EXERCISE PROMPT: Set down, character for character, everything in the records below from the line holding "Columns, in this" down to the line holding "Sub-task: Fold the", and no other line.

===== DATA FOR THIS EXERCISE =====

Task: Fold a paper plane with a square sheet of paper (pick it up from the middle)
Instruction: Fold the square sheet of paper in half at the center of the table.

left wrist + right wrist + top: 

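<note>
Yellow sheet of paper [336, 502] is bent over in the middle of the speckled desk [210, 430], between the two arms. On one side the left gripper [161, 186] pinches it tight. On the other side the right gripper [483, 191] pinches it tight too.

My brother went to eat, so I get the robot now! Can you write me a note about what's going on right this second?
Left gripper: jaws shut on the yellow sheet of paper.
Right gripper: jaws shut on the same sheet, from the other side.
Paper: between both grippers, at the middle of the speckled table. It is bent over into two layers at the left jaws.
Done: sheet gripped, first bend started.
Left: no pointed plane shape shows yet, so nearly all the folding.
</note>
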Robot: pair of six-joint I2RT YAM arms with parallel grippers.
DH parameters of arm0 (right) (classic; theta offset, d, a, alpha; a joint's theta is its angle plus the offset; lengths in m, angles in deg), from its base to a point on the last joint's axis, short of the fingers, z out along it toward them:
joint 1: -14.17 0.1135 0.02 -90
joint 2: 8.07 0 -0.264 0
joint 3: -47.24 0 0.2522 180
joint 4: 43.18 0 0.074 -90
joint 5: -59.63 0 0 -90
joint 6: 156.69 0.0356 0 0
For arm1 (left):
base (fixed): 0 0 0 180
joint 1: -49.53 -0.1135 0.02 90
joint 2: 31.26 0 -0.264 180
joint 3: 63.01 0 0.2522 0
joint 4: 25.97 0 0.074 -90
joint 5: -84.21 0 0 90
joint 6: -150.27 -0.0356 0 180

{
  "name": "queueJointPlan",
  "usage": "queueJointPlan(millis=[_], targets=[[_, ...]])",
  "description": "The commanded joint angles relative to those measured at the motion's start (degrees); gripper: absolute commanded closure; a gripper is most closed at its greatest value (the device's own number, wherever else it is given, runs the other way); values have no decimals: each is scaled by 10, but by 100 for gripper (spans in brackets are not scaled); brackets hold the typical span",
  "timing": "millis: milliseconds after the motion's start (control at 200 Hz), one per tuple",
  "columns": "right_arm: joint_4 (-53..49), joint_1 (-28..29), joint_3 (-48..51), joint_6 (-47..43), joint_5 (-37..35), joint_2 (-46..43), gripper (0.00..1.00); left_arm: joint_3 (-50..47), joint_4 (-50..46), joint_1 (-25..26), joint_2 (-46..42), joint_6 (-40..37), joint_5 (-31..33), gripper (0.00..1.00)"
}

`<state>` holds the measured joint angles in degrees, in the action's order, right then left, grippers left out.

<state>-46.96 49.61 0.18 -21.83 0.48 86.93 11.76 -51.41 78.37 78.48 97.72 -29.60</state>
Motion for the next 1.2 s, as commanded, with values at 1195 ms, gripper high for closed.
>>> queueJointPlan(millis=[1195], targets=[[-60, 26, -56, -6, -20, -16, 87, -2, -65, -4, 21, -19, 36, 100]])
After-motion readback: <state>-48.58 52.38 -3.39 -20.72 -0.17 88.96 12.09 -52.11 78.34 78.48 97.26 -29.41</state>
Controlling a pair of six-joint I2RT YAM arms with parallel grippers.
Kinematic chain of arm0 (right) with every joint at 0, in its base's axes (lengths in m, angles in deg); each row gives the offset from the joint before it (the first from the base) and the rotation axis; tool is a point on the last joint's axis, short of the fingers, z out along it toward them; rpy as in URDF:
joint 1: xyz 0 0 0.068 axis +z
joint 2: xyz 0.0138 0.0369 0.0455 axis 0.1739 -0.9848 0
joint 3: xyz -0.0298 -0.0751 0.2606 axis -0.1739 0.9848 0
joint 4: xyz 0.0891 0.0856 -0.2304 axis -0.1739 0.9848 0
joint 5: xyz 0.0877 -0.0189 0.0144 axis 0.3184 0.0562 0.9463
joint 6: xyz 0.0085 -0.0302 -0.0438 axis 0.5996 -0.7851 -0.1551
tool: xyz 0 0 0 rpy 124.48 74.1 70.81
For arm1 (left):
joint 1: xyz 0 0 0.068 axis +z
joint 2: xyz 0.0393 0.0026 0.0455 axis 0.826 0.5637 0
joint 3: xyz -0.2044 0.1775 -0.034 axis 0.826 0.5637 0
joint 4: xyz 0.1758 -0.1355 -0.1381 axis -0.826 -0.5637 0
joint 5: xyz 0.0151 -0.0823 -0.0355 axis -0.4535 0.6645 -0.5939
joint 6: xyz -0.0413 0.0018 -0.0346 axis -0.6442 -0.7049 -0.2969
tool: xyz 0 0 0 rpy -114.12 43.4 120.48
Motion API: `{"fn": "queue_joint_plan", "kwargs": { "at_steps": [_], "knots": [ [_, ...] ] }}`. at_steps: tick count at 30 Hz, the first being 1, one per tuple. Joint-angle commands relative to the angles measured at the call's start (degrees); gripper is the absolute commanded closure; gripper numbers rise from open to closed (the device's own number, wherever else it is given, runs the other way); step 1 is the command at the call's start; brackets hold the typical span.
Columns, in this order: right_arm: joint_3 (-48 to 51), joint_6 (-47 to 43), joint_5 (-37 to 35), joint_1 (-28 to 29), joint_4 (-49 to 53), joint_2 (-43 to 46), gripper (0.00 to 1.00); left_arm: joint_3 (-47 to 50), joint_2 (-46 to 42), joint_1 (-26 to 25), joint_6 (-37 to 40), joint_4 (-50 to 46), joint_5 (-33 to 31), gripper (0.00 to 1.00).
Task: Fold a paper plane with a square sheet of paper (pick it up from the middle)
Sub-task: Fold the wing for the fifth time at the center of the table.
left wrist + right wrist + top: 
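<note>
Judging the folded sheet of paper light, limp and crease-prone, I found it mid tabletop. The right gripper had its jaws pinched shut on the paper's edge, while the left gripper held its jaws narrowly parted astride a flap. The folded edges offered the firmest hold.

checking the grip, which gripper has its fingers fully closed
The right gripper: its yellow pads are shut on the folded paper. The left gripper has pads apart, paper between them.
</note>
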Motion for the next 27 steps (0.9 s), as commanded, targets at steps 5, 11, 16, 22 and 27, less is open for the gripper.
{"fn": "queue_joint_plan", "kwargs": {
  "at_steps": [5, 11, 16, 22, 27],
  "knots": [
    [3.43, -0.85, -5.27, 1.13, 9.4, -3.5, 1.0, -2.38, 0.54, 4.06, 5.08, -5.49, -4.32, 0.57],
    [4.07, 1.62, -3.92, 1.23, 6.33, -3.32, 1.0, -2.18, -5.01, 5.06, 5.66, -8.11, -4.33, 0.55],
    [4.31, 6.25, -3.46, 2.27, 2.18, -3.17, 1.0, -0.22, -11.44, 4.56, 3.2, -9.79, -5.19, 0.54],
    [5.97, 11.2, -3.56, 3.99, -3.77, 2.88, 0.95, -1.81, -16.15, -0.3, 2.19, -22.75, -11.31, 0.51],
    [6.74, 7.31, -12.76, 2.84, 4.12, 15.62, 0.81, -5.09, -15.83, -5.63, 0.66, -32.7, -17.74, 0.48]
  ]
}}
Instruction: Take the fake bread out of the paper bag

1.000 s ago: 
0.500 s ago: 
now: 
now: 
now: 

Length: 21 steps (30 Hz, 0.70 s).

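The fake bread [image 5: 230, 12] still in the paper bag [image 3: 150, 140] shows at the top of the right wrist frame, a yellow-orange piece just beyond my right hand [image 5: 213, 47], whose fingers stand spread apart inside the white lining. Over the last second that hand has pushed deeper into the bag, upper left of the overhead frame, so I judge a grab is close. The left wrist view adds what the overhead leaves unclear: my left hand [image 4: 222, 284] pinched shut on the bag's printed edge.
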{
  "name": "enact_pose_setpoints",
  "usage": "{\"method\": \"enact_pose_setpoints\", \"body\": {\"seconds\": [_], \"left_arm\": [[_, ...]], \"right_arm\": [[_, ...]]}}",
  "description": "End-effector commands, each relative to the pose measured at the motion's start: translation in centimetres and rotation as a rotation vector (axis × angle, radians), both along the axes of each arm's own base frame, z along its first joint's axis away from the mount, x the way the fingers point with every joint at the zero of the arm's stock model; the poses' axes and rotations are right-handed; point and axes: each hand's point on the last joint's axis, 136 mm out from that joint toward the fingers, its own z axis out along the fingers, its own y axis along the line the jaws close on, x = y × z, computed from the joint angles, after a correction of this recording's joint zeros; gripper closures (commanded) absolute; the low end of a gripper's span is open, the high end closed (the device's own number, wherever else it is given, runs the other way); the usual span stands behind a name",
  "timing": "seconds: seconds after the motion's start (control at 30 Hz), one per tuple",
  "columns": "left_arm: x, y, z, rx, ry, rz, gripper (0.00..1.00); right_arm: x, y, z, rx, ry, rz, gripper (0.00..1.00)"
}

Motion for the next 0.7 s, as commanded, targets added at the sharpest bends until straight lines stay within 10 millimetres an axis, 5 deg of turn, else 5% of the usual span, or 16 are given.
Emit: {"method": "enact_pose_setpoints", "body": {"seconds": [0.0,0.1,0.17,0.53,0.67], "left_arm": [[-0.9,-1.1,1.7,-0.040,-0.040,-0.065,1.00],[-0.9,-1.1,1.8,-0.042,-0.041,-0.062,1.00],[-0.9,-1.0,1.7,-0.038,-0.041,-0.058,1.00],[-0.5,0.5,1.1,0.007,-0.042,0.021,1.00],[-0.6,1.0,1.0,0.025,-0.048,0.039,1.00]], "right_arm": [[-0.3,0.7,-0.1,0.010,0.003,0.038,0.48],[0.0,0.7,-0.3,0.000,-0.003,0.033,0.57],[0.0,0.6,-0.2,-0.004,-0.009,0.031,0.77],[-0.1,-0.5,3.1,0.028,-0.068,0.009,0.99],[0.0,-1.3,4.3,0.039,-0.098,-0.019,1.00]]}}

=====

EXERCISE SOLUTION:
Columns, in this order: right_arm: joint_3 (-48 to 51), joint_6 (-47 to 43), joint_5 (-37 to 35), joint_1 (-28 to 29), joint_4 (-49 to 53), joint_2 (-43 to 46), gripper (0.00 to 1.00); left_arm: joint_3 (-47 to 50), joint_2 (-46 to 42), joint_1 (-26 to 25), joint_6 (-37 to 40), joint_4 (-50 to 46), joint_5 (-33 to 31), gripper (0.00 to 1.00).
Task: Fold a paper plane with a square sheet of paper (pick it up from the middle)
Sub-task: Fold the wing for the fifth time at the center of the table.

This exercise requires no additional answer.